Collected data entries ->
- Opening Delimiter -
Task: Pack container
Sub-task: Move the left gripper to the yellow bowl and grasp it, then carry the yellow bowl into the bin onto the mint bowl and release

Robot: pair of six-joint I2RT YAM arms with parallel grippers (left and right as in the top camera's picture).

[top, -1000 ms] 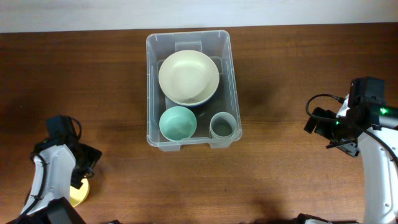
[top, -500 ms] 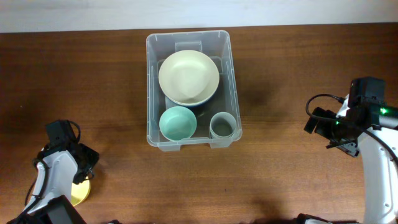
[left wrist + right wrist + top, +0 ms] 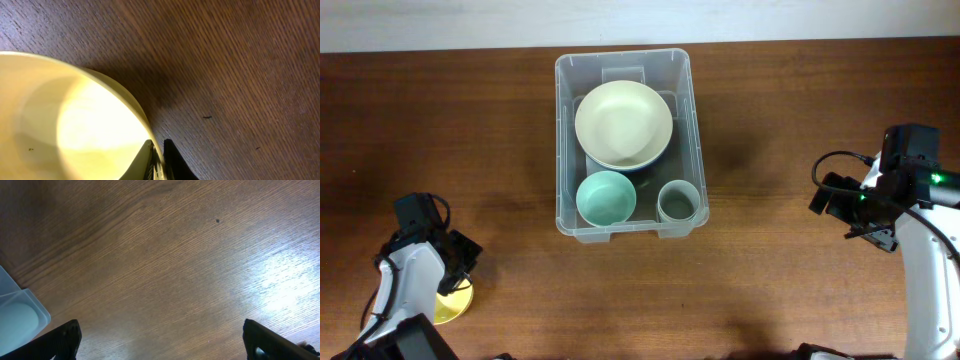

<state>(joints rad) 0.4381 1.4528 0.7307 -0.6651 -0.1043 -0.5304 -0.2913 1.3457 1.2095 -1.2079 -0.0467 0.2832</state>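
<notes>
Bent low at the desk's near-left corner, left claw pinched onto the rim of a yellow bowl; folded at the right edge, right claw spread wide over the wood, gripping nothing. Well apart, at the far middle: the clear container holding a cream bowl, teal bowl and grey cup. Yellow bowl largely hidden under the left arm from overhead, cropped at the wrist.

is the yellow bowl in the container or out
Out. The yellow bowl is at the lower left, its rim in the left gripper, far from the container.
</notes>
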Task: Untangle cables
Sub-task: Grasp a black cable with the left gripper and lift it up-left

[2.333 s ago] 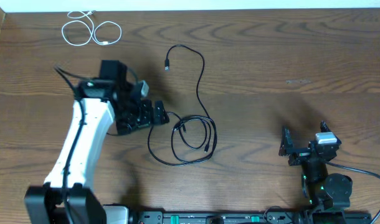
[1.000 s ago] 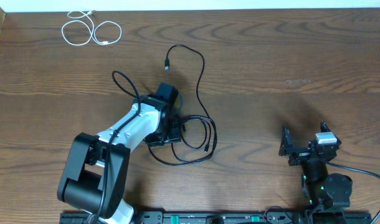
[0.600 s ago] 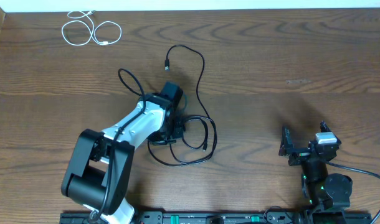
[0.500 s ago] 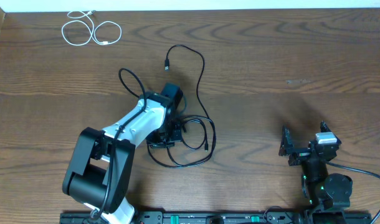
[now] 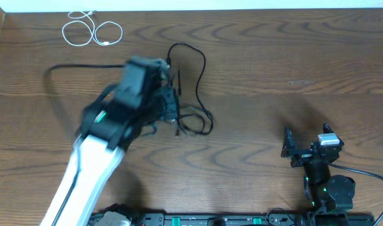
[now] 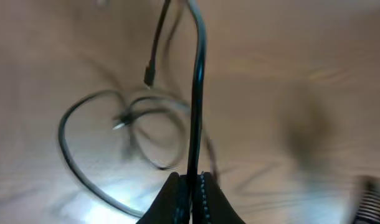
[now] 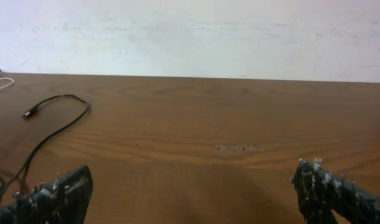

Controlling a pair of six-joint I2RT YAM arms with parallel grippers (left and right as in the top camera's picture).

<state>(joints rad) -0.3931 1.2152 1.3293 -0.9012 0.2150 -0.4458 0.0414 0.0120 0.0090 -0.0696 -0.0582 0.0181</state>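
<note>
While blur smears the overhead view around the left arm (image 5: 97, 150), the wooden table (image 5: 273, 56) under everything is plain to see. That arm slants up from the near edge and ends just left of the black tangle (image 5: 193, 123), a loose heap of thin dark cords near the table's middle. The right gripper (image 7: 193, 199) sits well to the right of the tangle, its claw spread wide, both fingers apart above bare wood and touching no cord. The left gripper (image 6: 190, 183) hangs right beside the tangle with its claw pinched narrow on 1 black cable (image 6: 196, 93). This cable runs straight out from between the fingertips, while the tangle's loops lie on the wood below it. The white cable (image 5: 91, 31) lies far to the left of the tangle and beyond it, in 2 small coils by the table's far edge, well apart from the dark cords. A small plug (image 5: 168, 63) ends a black loop that arches beyond the tangle.
</note>
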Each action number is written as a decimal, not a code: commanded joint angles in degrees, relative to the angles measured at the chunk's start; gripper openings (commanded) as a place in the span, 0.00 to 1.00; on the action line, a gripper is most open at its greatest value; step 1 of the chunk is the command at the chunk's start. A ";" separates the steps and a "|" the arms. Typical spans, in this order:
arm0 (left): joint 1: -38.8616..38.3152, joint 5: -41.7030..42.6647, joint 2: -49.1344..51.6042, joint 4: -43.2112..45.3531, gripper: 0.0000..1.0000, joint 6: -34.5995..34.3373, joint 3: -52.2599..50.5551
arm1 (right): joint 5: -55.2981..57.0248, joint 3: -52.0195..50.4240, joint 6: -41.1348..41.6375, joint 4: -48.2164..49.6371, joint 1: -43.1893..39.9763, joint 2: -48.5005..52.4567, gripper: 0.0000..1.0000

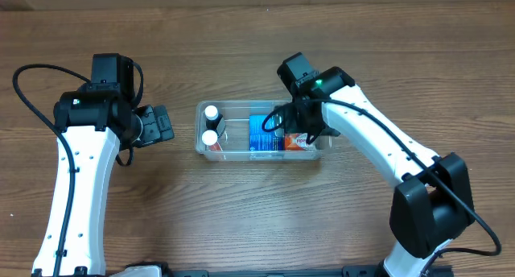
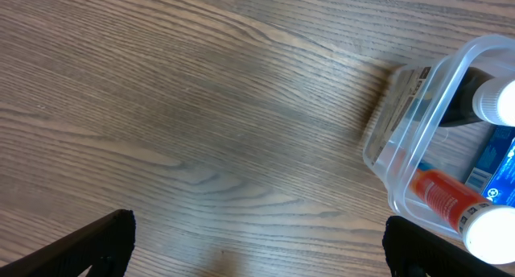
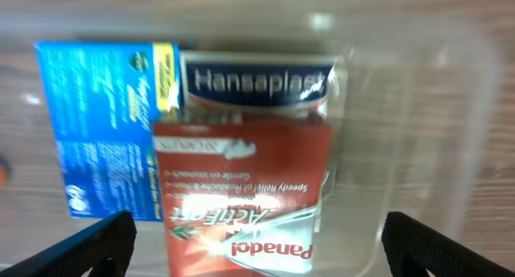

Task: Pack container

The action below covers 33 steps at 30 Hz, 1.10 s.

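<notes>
Packing looks nearly done. The clear container [image 1: 198,132] sits on the table [image 1: 378,51] between the arms. It holds two white-capped bottles [image 1: 211,113], a blue box [image 3: 96,124], a Hansaplast box [image 3: 257,82] and a Panadol box [image 3: 241,196]. The right gripper [image 3: 257,229] hangs open above its right end. The left gripper [image 2: 257,237] is open and empty beside its left end.

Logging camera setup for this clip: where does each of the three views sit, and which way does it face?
Overhead: above the wooden table, facing straight down; the left arm and right arm flank the clear plastic rectangular container.
Left wrist: behind the left gripper, facing down at bare wood; dark fingertips at bottom corners.
Right wrist: behind the right gripper, facing down into the container at the red Panadol box.
Shared: the container appears in all three.
</notes>
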 commanded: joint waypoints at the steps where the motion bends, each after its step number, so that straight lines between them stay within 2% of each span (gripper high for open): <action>1: 0.20 0.48 0.00 0.39 1.00 1.07 -0.17 | 3.30 6.64 2.62 1.22 -3.82 -8.02 1.00; 4: 0.17 0.26 0.00 2.93 1.00 1.62 -0.17 | 2.29 7.10 3.41 2.38 -12.00 -12.72 1.00; 7: 0.20 0.28 0.00 7.67 1.00 2.25 -0.17 | -1.36 6.27 -2.82 1.07 -23.19 -12.98 1.00; 11: 0.20 0.46 0.00 8.92 1.00 1.60 -0.15 | -2.01 5.49 -5.29 -1.40 -29.75 -13.09 1.00; 14: 0.09 2.23 -0.55 7.52 1.00 5.27 -0.15 | -3.78 5.44 -8.68 -3.41 -30.45 -14.51 1.00; 17: -0.26 2.36 -3.63 7.04 1.00 5.81 -0.74 | -3.78 3.61 -9.14 -2.95 -29.49 -18.45 1.00; 22: -2.43 2.36 -19.08 9.94 1.00 5.79 -9.51 | -3.80 -11.98 -9.62 5.42 -27.06 -36.72 1.00; 23: -2.82 2.36 -26.95 11.21 1.00 5.79 -14.91 | -3.80 -20.02 -9.97 8.22 -25.86 -44.09 1.00; 27: -2.82 2.19 -45.11 12.94 1.00 3.39 -25.31 | -4.22 -37.90 -7.21 11.13 -22.73 -61.55 1.00; 30: -2.82 3.72 -51.87 12.61 1.00 1.90 -27.30 | -4.24 -42.07 -3.76 7.63 -22.75 -68.26 1.00; 33: -2.82 3.67 -53.37 12.07 1.00 1.92 -27.30 | -4.22 -42.14 -3.23 4.22 -22.75 -69.51 1.00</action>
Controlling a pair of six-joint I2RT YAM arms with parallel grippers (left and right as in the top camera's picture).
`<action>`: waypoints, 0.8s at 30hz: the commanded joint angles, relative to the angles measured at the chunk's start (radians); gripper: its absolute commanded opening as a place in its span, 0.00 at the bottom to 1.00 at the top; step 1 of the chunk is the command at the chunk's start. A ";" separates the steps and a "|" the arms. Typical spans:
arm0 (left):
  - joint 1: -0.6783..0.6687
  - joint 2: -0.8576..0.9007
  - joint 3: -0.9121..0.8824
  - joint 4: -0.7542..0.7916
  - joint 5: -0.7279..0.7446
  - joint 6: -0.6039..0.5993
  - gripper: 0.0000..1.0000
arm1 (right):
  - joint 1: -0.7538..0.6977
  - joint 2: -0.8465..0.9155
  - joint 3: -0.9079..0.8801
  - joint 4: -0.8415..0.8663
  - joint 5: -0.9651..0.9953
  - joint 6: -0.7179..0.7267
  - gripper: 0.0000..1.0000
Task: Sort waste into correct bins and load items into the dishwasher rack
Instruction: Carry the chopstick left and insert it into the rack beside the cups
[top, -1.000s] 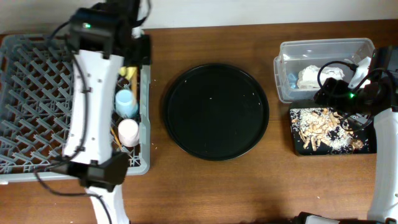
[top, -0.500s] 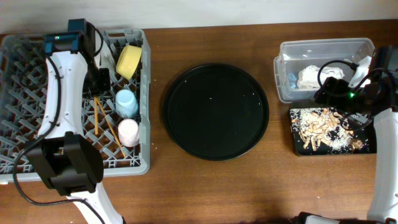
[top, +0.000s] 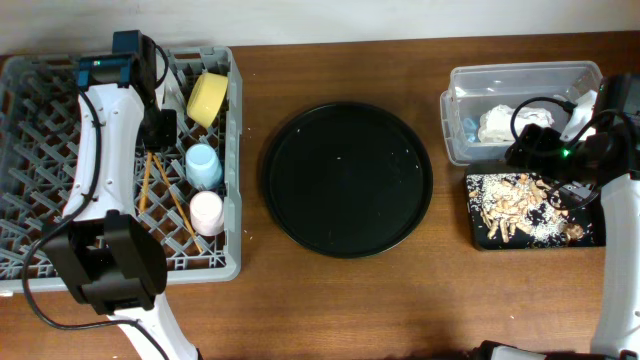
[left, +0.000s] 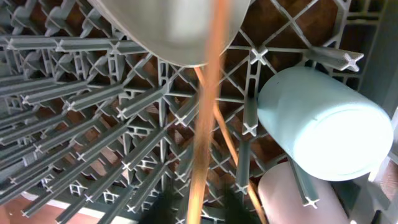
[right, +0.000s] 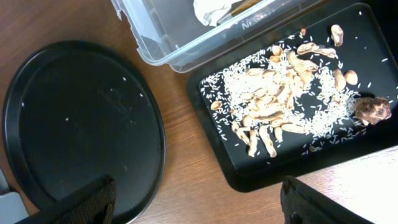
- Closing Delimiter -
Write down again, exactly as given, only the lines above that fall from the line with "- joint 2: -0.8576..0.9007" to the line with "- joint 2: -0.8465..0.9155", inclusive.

  - joint 2: -0.8576..0.9007
  - joint 3: -0.9121..0.8824
  - joint 4: -0.7542..0.7916
  - joint 5: -0.7279..0.7446
  - joint 6: -0.6039..0.5993
  - gripper: 0.0000..1.0000
arm1 (right):
  - joint 1: -0.7538..0.6977
  - joint 2: -0.8465..0.9155

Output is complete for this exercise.